◆ INPUT DATA
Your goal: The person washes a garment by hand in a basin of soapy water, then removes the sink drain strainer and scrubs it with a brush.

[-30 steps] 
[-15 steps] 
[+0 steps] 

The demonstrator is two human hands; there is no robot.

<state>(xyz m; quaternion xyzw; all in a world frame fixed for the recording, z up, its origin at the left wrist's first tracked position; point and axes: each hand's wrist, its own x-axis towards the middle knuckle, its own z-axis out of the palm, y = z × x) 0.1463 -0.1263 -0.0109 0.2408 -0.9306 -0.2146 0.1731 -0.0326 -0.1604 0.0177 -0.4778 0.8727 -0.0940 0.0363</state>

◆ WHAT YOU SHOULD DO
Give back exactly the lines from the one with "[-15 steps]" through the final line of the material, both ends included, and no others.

◆ COMPLETED TASK
[-15 steps] 
[+0 steps] 

The demonstrator is two human hands; there is no robot.

<state>(xyz m; quaternion xyzw; all in a world frame fixed for the recording, z up, its origin at the left wrist's first tracked position; point and axes: each hand's wrist, its own x-axis towards the middle knuckle, its own z-axis out of the palm, y = z × x) 0.1463 -0.1263 -0.0109 0.2408 -0.9306 -0.2146 0.1731 -0.0326 -0.1604 0.0177 -0.4778 0.8727 -0.0940 0.0363</state>

The output for this exercise is complete.